A New Form for the Electrolytic Dissociation Theory

by Niels Bjerrum

Proceedings of the Seventh International Congress of Applied Chemistry
London, May 27 to June 3, 1909
Section X, p. 55-60


Some time ago (1906) I advanced the proposition that a simple electrolytic dissociation is not accompanied by change of colour. I have now tried to establish this hypothesis by new experiments.

It seems to me that experiments with chromium salts are especially adapted for elucidating this question, because the changes between normal and complex salt in the case of these compounds take place only slowly, so that in using them it is possible to work with solutions which are demonstrably free from complex salts, a condition not so easily obtainable in the case of other metallic salts. I have therefore made a number of experiments with chromium chloride, chromium nitrate, and chromium sulphate, and I find that pure normal chromium salts in solution always have exactly the same absorption of light, no matter what the concentration and the acid is, but as soon as the formation of complex salts can be demonstrated, the colour is changed.

However, it is only in the case of the strong electrolytes that the colour is not changed with the concentration. The colour of the weaker electrolytes depends upon the concentration. I suppose that in the solutions of the weaker electrolytes there is always a greater or smaller quantity of undissociated salt, corresponding in structure to complex salts, and that this salt not only causes the changes in colour but also reduces the electric conductivity.

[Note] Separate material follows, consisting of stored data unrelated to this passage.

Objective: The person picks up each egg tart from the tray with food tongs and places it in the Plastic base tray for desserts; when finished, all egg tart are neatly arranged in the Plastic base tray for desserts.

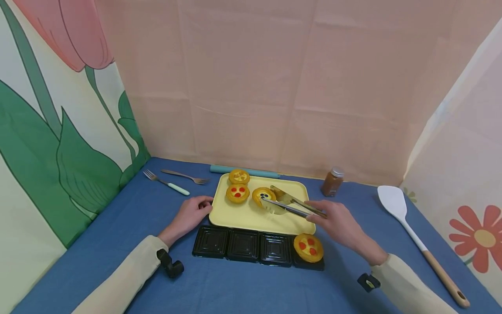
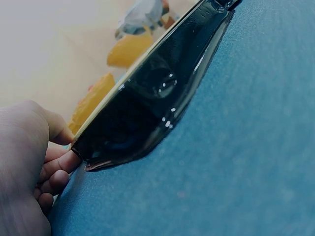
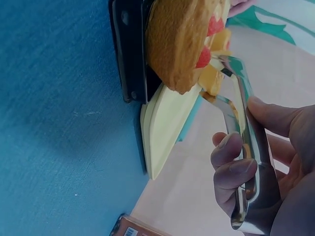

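My right hand [image 1: 339,220] grips metal tongs [image 3: 256,162], thumb on one arm and fingers curled round the other. Their tips straddle an egg tart with dark berries [image 1: 263,197] on the pale yellow tray [image 1: 274,222]. My left hand [image 1: 192,213] holds the tray's left edge, thumb at the rim and fingers curled below it in the left wrist view. Left of the berry tart sit a red-topped tart [image 1: 237,193] and a yellow-topped tart [image 1: 239,176]. In front lies a black four-part plastic tray [image 1: 243,245], with another red-topped tart [image 1: 308,247] in its rightmost compartment.
Two forks [image 1: 172,185] lie at the back left. A teal rod [image 1: 251,171] lies behind the yellow tray. A brown jar with a silvery lid [image 1: 332,182] stands behind my right hand. Along the right side lies a white spatula with a wooden handle [image 1: 441,270].
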A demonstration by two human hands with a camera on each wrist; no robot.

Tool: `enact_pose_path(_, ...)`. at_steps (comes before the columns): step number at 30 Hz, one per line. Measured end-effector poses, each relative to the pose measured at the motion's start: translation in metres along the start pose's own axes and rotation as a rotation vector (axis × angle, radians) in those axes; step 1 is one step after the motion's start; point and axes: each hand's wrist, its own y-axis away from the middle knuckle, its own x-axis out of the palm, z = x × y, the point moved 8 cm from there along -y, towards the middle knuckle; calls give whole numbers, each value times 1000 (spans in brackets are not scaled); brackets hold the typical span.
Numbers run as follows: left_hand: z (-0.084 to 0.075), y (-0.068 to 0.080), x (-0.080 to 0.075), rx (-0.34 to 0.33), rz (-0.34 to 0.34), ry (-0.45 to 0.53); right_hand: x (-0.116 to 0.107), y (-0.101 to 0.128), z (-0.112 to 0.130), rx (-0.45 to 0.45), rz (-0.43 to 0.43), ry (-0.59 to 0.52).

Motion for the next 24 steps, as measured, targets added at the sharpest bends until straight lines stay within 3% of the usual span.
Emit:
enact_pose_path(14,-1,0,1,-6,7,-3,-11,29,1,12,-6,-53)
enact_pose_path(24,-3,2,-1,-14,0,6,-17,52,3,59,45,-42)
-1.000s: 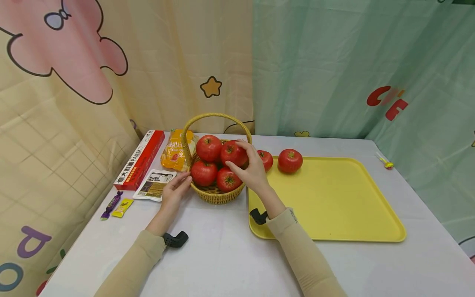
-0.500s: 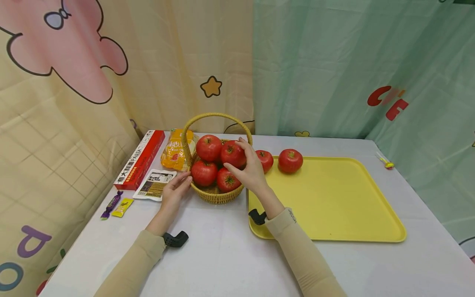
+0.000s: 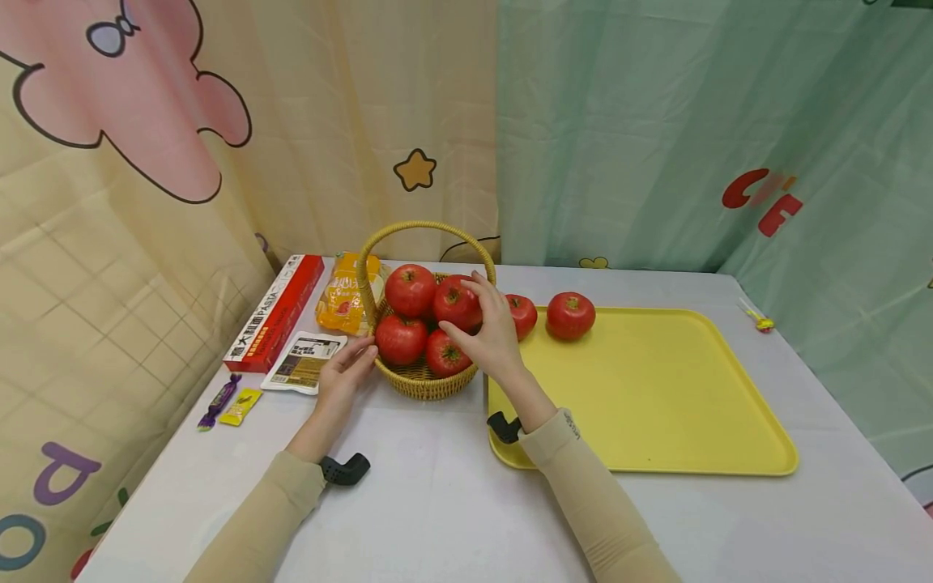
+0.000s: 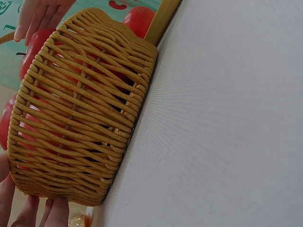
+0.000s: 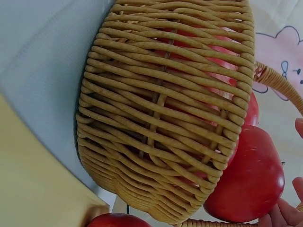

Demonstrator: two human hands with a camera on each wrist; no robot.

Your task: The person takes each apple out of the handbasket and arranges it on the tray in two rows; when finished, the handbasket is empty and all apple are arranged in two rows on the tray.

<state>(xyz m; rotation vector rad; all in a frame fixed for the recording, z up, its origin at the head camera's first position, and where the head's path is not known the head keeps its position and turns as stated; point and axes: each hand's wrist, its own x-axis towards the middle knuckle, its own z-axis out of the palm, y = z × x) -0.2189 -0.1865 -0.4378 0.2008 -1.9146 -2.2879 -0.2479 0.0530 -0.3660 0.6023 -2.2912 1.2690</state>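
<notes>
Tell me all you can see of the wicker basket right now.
The wicker basket is woven of tan cane, round, with an arched handle over the top. It stands upright on the white table, close beside the yellow tray's left edge. Four red tomatoes are heaped in it. The left hand touches its left wall with straight fingers; the right hand grips the right rear tomato.

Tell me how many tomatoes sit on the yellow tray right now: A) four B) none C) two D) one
C: two tomatoes sit at the far left corner of the tray; the others are in the basket, where the right hand grips one.
</notes>
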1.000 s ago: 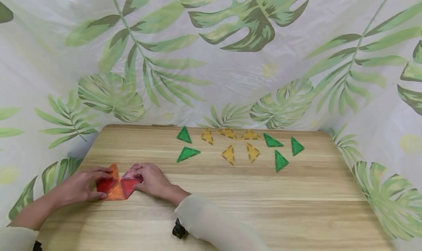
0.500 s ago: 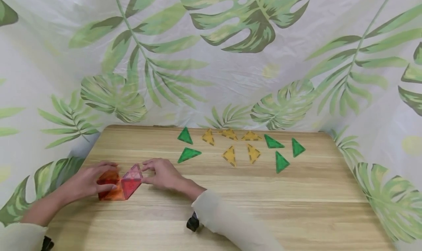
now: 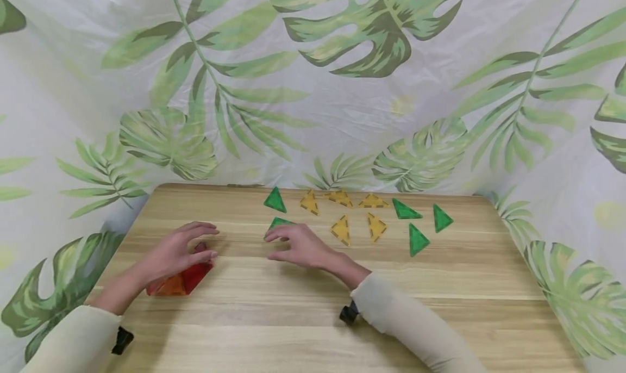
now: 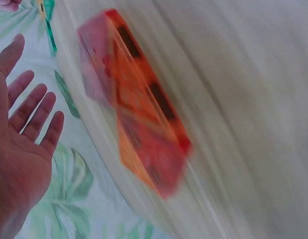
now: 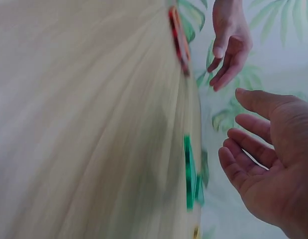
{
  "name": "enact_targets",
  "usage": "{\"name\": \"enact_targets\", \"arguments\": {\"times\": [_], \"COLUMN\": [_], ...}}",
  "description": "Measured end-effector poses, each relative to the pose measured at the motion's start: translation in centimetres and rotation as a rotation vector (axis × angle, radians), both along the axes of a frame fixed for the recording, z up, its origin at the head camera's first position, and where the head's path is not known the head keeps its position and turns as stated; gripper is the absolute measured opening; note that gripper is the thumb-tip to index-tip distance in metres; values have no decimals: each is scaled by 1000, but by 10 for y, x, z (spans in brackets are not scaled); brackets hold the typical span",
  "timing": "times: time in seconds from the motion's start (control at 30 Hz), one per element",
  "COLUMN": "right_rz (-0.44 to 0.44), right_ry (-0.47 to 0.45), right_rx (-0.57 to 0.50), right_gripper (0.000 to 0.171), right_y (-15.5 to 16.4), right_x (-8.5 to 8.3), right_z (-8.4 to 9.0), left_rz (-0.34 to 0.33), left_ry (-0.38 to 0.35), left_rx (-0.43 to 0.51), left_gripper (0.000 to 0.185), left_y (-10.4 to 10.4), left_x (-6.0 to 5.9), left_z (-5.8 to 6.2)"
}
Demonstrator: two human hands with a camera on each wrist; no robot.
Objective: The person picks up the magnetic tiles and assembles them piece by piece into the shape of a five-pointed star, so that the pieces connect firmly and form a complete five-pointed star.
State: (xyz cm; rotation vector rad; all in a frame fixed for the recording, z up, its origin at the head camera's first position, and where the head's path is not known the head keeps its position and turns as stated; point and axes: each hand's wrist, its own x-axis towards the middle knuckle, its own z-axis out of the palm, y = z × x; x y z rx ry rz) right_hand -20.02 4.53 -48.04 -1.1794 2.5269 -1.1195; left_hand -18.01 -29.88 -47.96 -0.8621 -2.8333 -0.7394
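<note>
A group of joined triangular magnetic tiles [image 3: 172, 286], orange, red and pinkish, lies flat at the left of the wooden table. My left hand [image 3: 177, 253] hovers above it with fingers apart, covering part of it in the head view. In the left wrist view the joined tiles [image 4: 144, 104] lie below that hand [image 4: 24, 134], which holds nothing. My right hand [image 3: 303, 245], empty and loosely bent, is near a green triangular tile [image 3: 279, 222] and hides its lower part. The right wrist view has the same green tile [image 5: 189, 172] beside the hand [image 5: 273, 154].
Several yellow triangular tiles [image 3: 340, 230] lie spread at the middle back of the table [image 3: 313, 318]. Green tiles flank them, one at the back left [image 3: 275, 200] and others to the right, such as a green tile [image 3: 418, 240]. A leaf-print cloth [image 3: 332, 117] hangs behind.
My right hand has let go of the pinkish side of the joined tiles and moved right to the green tile. My left hand has lifted off the tiles and shifted right and away from me.
</note>
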Motion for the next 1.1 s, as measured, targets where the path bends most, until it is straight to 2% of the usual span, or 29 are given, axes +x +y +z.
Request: {"name": "enact_targets", "arguments": {"times": [0.17, 0.47, 0.67, 0.9, 1.1], "right_rz": [-48, -186, -274, -313, -330], "right_ry": [64, 111, 131, 44, 38], "right_rx": [-12, 5, 51, 110, 117], "right_gripper": [38, 41, 48, 64, 74], "right_y": [50, 139, 194, 234, 247], "right_x": [-3, -6, -13, -19, -18], "right_z": [-5, -8, -14, -23, -33], "left_rz": [47, 76, 141, 198, 188], "left_ry": [-66, -102, -128, -227, -244], "left_rx": [33, 49, 70, 80, 98], "left_gripper": [52, 70, 76, 85, 91], "left_y": [27, 68, 86, 95, 106], "left_x": [-13, -43, -61, -76, -89], "left_z": [-1, -12, -16, -24, -30]}}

These colour-relations found in connection with electrolytic dissociation can best be explained by changing Arrhenius's hypothesis in the following manner: We suppose that the strong electrolytes always are completely separated into ions, and that this is the reason why they always have the same colour in all concentrations. If changes of colour take place in solutions of an electrolyte, the ions have more or less entered into combination with each other, the dissociation is not complete.

If this hypothesis is correct, then the decrease in molecular conductivity and in molecular depression of the freezing-point that accompanies the increase in concentration must be due to the action of the electric charges of the ions on each other. The molecular conductivity is diminished not because the number of ions is decreased but because the ions move more slowly. Sutherland has tried to explain the diminution of the molecular conductivity in such a way, but, as it seems to me, without having been quite successful in his attempt. For the explanation it is necessary to have the kinetic theory of liquid, which we still lack. Yet it seems to me there can be no doubt that the electrolytic friction must increase with the ion-concentration, both because the positive and the negative ions will more frequently collide than the neutral molecules and also because the electric field around the ions, increasing with the concentration, will create about the ions a water-mantle of increasing thickness.

It accords well with this new form for the dissociation theory that the "degree of dissociation" which has been calculated from the molecular conductivity is, in the case of strong electrolytes, approximately determined by the valency of the ions (Ostwald-Walden's rule), by the dielectric constant of the solvent (Walden), and by the concentration of the salt. The fact that the so-called "degree of dissociation" depends upon the electric constants of the substances without admitting of any specific influence by chemical affinity becomes quite natural when this quantity in reality is the decrease in electrolytic friction due to the electric forces among the ions. And the fact that the law of mass action does not apply to the influence of the concentration on the degree of dissociation of strong electrolytes will no longer be an inexplicable anomaly. In the case of the dissociation of weak electrolytes, as is well known, the law of mass action has been found to be applicable, but by means of the conductivity we here measure a real dissociation, since the ion-concentration in the solution is so small that we can consider the electrolytic friction as constant.

This new form for the dissociation theory explains just as well as the old Arrhenius form the analytical reactions and the phenomena of electrolysis. The only thing that is not explained so well by the new as by the old theory is the agreement between the decrease in the molecular conductivity and the decrease in the molecular depression of the freezing-point with the increase in concentration. (The agreement between the degrees of dissociation, which are calculated from freezing-point, boiling-point, distribution, electromotive force, etc., is a necessity, since all these quantities can be deduced from osmotic pressure.) But the agreement between the degree of dissociation calculated from the conductivity and that calculated from the freezing-point is not always perfect (e.g., in the case of sodium chloride), and, besides, the approximate agreement may possibly, some time in the future, be explained by the fact that both the decrease in the molecular conductivity and the decrease in the molecular depression of the freezing-point are due to the electric forces at work among the ions.

For all these reasons the new form seems to me to represent a valuable alteration of the Arrhenius dissociation theory.